Standard Presentation (15 mins) Australian Marine Sciences Association 2022

Coral Cover and Functional Diversity Shape Reef Fish Functional Diversity (#53)

Sarah K Thackwray 1 , Andrew Olds 1 , Ben Gilby 1 , Christopher Henderson 1
  1. University of the Sunshine Coast, Buderim, QLD, Australia

Ecosystem functioning is structured by species’ ecological traits within an ecosystem. As such, metrics quantifying variation in the traits of populations (i.e. functional diversity) can outperform traditional taxonomic metrics in predicting ecosystem functioning. In response to mounting anthropogenic disturbances, preserving ecosystem functioning is a foremost concern.

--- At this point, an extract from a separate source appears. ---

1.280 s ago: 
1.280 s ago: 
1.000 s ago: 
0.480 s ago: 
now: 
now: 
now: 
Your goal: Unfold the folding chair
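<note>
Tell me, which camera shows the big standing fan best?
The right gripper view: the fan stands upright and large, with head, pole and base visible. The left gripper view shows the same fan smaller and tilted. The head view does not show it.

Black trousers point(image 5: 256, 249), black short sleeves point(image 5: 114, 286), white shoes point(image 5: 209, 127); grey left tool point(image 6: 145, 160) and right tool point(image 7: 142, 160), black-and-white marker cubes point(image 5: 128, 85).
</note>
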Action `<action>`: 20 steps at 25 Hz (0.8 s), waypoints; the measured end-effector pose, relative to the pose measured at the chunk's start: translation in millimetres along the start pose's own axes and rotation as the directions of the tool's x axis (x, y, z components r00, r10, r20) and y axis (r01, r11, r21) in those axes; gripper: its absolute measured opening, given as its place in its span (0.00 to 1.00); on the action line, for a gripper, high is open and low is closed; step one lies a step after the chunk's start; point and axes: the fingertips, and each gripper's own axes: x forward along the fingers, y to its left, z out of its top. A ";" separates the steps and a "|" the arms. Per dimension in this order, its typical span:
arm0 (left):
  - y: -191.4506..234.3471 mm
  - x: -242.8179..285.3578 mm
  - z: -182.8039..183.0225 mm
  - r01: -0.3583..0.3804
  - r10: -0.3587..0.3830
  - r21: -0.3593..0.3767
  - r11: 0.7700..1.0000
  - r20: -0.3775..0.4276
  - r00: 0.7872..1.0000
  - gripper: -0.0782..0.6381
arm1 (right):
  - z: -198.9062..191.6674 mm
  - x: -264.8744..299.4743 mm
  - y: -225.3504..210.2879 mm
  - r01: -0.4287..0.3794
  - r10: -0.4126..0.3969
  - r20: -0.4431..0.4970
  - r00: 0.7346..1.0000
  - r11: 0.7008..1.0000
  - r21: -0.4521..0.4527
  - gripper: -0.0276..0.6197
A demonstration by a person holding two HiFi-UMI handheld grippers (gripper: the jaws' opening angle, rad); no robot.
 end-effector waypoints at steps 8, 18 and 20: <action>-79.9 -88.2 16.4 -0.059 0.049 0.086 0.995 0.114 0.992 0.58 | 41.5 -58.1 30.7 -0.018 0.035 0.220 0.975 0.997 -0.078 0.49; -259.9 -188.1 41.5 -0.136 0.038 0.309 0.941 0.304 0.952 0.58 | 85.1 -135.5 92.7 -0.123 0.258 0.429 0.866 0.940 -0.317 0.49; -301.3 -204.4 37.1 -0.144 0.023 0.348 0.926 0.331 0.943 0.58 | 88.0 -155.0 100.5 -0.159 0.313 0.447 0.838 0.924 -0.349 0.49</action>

However, the extent to which protected areas assist populations and ecosystems to retain functionality in the face of recurring disturbances remains largely unknown. This study used Lady Elliot Island, Eastern Australia, to determine how coral cover and coral traits are linked to the functional diversity of coral reef fishes in a protected area. We surveyed reef flat fishes using a stereo-DOVS (diver operated video system), and corals were sampled using benthic photo quadrats. Fishes and corals were divided into functional groups using traits describing their ecology, morphology and physiology. Coral cover and functional diversity were linked to the functional diversity of coral reef fishes. These results indicate the importance of coral cover and functional diversity, as greater benthic diversity provides more niches to enhance coral reef fish functional diversity. Enhancing coral reef fish functional diversity, and therefore coral functional diversity, is fundamental in conferring resilience against disturbances as well as preserving ecosystem functioning.